GIOVANNI is a powerful portal of Earth observation data that provides access to numerous data products on Earth system phenomena covering land biosphere, physical land, ocean biosphere, physical ocean, physical atmosphere, atmospheric gases, and energy and radiation system. These daily and monthly data products are derived from remote-sensing instruments on satellites, ground stations, and data assimilation models. DICCE is creating high school teacher and student access to some of these data to enable student investigations of about their local climates. Teachers and students can query the Giovanni data archive, then save the results as map images, time series plots, vertical profiles and data tables. The map images can also be imported to appear as layers in Google Earth and other geographic information systems. DICCE-GIOVANNI (DICCE-G) is the name of this high school user-friendly access to the data. The project has also produced DICCE-Learning Environment (DICCE-LE), a tool for teachers to author and adapt student data investigation activities and presentations around visualizations they make available to their students via DICCE-G. The project strongly encourages teachers to focus on their local region and compare the local region either to other regions or to global data. Supports are provided to students and teachers about how to interpret trends in data products of their choice at the regional level and a schema has been developed to help them understand how those data products fit into current scientific thinking about the certainties and uncertainties of global warming. DICCE-LE will soon support teacher selection of student assessment items per data product and an item bank is in the process of being created.

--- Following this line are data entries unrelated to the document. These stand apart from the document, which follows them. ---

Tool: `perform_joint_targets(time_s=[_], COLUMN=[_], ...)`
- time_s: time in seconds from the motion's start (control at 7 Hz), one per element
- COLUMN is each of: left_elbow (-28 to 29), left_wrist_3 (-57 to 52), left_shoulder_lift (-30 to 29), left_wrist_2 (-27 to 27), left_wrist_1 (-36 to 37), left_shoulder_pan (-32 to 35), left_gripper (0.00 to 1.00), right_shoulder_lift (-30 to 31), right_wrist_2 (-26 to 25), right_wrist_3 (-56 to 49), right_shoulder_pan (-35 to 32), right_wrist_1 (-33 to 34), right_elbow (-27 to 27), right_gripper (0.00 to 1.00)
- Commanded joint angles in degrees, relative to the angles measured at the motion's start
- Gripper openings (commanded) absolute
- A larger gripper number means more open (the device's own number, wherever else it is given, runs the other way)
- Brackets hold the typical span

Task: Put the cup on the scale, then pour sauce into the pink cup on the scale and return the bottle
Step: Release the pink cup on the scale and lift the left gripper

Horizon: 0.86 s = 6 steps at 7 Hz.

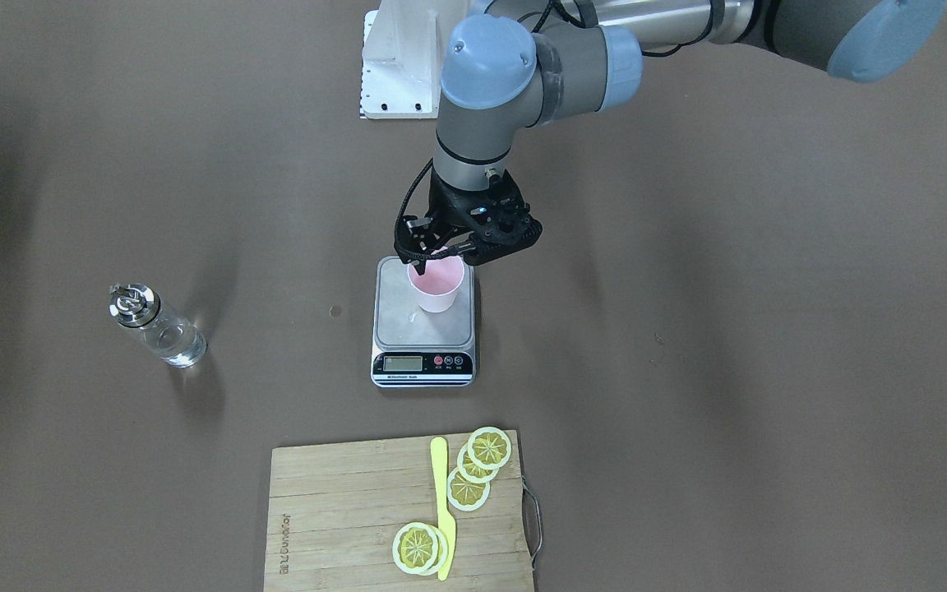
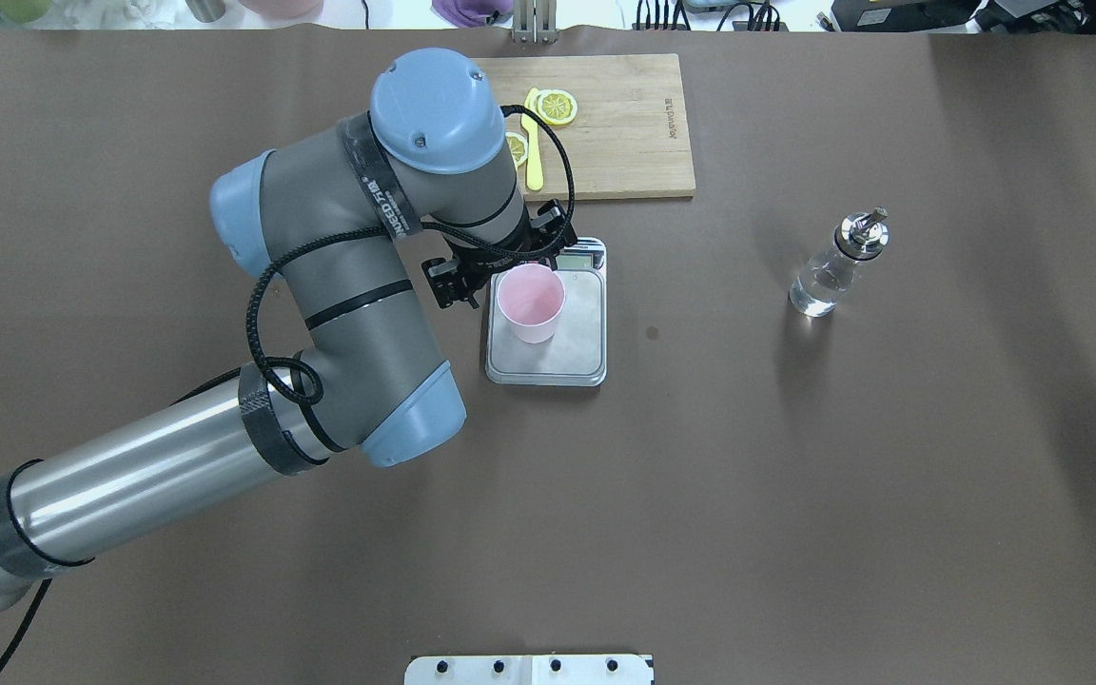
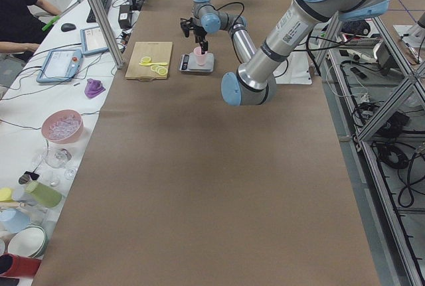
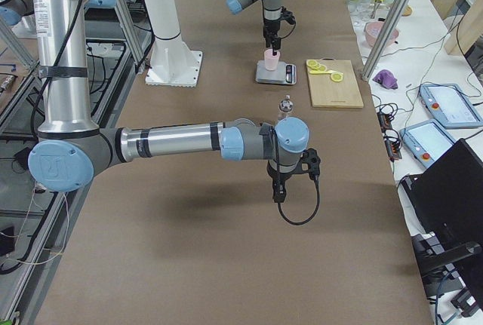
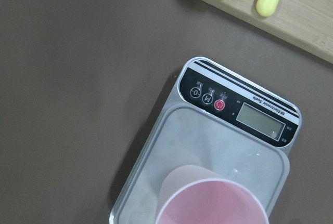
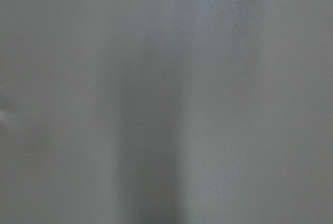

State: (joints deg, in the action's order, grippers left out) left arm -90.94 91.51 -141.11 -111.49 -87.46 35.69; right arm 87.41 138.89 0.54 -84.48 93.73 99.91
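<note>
The bench (image 2: pixel 795 495) is showing a matt brown covering. The scale (image 1: pixel 428 327) is gleaming dully, with a brushed silver plate and a glossy black front strip. The cup (image 1: pixel 437 289) is looking like matt pink plastic. The bottle (image 2: pixel 820 283) is glinting, clear glass under a polished metal pourer. The cutting board (image 1: pixel 342 510) is showing pale wood grain in strips, and the knife (image 1: pixel 441 485) is looking like smooth yellow plastic.

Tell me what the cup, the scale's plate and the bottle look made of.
The cup looks like plastic: opaque pale pink, matte, thin-walled. The scale's plate seems brushed metal, silver-grey with a dull sheen, though it could be coated. The bottle is likely clear glass, see-through with bright glints; its cap is shiny metal.
</note>
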Motion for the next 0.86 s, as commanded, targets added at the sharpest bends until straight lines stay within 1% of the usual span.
perform_joint_targets(time_s=[0.0,0.14,0.29,0.43,0.57,0.71], left_elbow=[-9.2,-13.0,-14.6,-15.0,-15.2,-15.6], left_wrist_3=[-5.1,-5.6,-7.6,-8.3,-8.3,-8.3], left_shoulder_lift=[2.7,5.6,7.2,7.5,7.7,7.6], left_wrist_2=[-0.1,-0.2,-0.2,-0.2,-0.2,-0.2], left_wrist_1=[8.5,10.1,10.3,10.3,10.3,10.4], left_shoulder_pan=[2.3,3.6,4.6,5.6,5.8,6.1], left_gripper=[0.98,0.98,0.98,0.98,0.98,0.98], right_shoulder_lift=[-0.5,-2.3,-3.7,-4.2,-5.0,-4.8], right_wrist_2=[-0.8,-0.5,0.3,1.6,-1.2,-4.5], right_wrist_3=[0.2,2.5,4.2,4.4,4.3,4.9], right_shoulder_pan=[3.2,3.7,3.8,4.5,8.0,9.0], right_wrist_1=[0.1,0.1,0.0,0.0,-1.5,-5.5], right_elbow=[10.7,13.7,16.3,20.2,20.3,20.3], right_gripper=[1.00,1.00,1.00,1.00,1.00,1.00])
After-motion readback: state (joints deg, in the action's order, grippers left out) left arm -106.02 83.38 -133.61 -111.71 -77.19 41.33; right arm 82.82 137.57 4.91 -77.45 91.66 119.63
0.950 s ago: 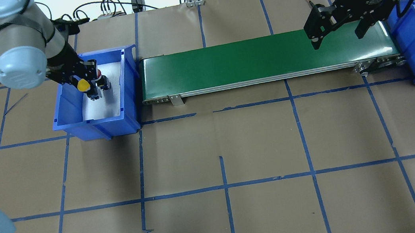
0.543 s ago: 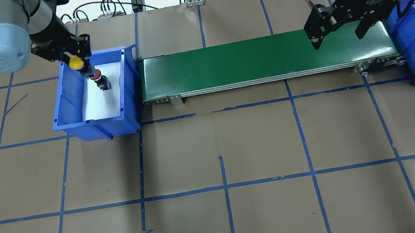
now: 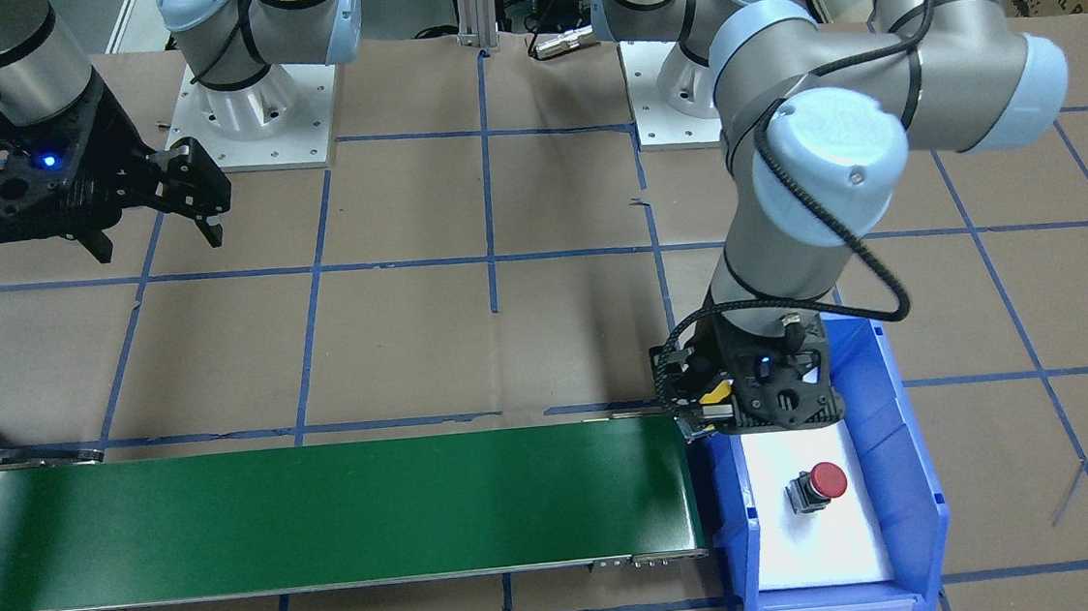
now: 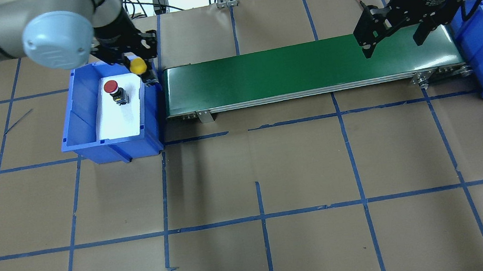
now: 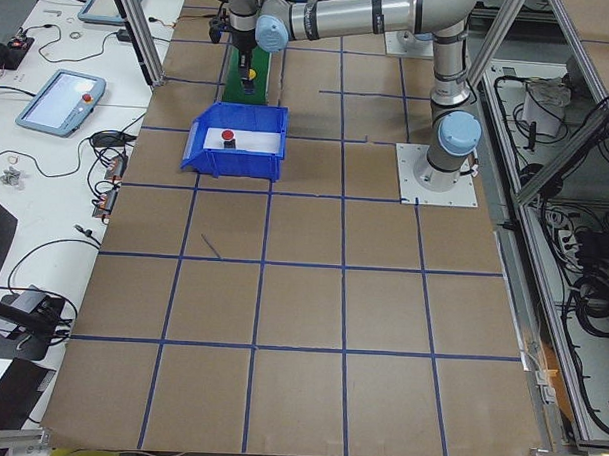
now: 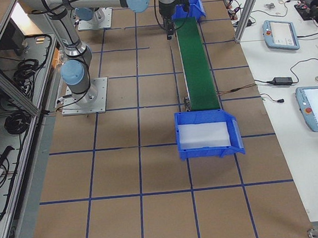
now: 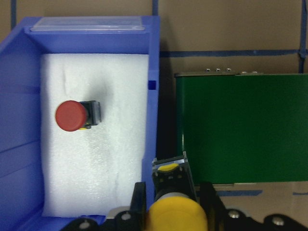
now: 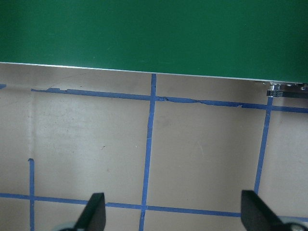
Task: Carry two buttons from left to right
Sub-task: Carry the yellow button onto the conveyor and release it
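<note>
My left end effector (image 7: 172, 192) is pinching the yellow button (image 4: 137, 66) by its dark body, cap toward my wrist, and holding it above the wall of the blue bin (image 4: 81, 124), at the left end of the green conveyor belt (image 4: 307, 66). The red button (image 4: 111, 87) is resting on the bin's white foam. Both look light, rigid and hard-shelled. The flat-sided base seems the surer hold, while the domed cap would likely slip. My right end effector (image 4: 393, 44) is hanging spread over the belt's far end, beside the second bin (image 4: 477, 44) on the paper-covered counter (image 4: 255, 166).
</note>
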`<state>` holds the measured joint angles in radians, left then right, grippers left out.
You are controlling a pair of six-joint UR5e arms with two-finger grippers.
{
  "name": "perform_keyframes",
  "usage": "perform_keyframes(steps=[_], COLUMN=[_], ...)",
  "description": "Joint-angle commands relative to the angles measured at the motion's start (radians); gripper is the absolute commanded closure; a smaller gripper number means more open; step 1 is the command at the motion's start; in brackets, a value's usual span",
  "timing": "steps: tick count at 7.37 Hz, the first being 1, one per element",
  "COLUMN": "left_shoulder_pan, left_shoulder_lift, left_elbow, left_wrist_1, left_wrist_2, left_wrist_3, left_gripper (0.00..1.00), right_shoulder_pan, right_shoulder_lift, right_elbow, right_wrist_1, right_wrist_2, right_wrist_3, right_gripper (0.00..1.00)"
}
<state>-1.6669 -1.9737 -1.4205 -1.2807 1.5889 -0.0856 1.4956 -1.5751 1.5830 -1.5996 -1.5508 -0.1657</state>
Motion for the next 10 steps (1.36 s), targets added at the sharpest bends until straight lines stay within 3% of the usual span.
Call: perform_keyframes(steps=[1, 5, 7, 9, 10], left_shoulder_pan=[-0.011, -0.013, -0.013, -0.013, -0.013], left_shoulder_lift=[-0.072, -0.112, -0.112, -0.096, -0.068], left_elbow=[0.002, 0.006, 0.008, 0.009, 0.009], left_wrist_1=[0.045, 0.06, 0.058, 0.058, 0.055], left_wrist_2=[-0.003, 0.005, -0.006, -0.006, -0.004], left_wrist_3=[-0.006, 0.084, 0.084, 0.084, 0.087], left_gripper=[0.74, 0.73, 0.45, 0.0, 0.0], right_shoulder_pan=[0.0, 0.0, 0.0, 0.0, 0.0], right_shoulder_lift=[0.0, 0.001, 0.001, 0.0, 0.0], right_elbow=[0.0, 0.0, 0.0, 0.0, 0.0], right_wrist_1=[0.001, 0.004, 0.006, 0.006, 0.006], right_wrist_2=[0.0, 0.0, 0.0, 0.0, 0.0], right_wrist_3=[0.0, -0.002, -0.002, -0.002, -0.002], right_gripper=[0.0, 0.0, 0.0, 0.0, 0.0])
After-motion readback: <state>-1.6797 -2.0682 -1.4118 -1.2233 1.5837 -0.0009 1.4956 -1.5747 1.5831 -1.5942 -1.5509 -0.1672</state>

Evidence from the first rounds of classroom implementation strongly supports the appeal of DICCE to diverse high school students. For example, in June 2012, a population of 42 diverse students at a science summer camp administered by a public university in California participated in 45-minute long hands-on DICCE activities. The students used maps and time series plots to compare average temperatures, total precipitation amounts, and levels of carbon dioxide in Greenland and the greater San Diego area. A team of teachers from the district's high schools developed these activities by adapting a DICCE LE presentation that a high school student in a public high school is a different California city developed and posted on DICCE LE just two months earlier. On an anonymous feedback survey, 93% of the Oxnard students said that they learned something new about science from the DICCE activities, 60% said the activities were fun, and 63% said the activities made them more interested in science.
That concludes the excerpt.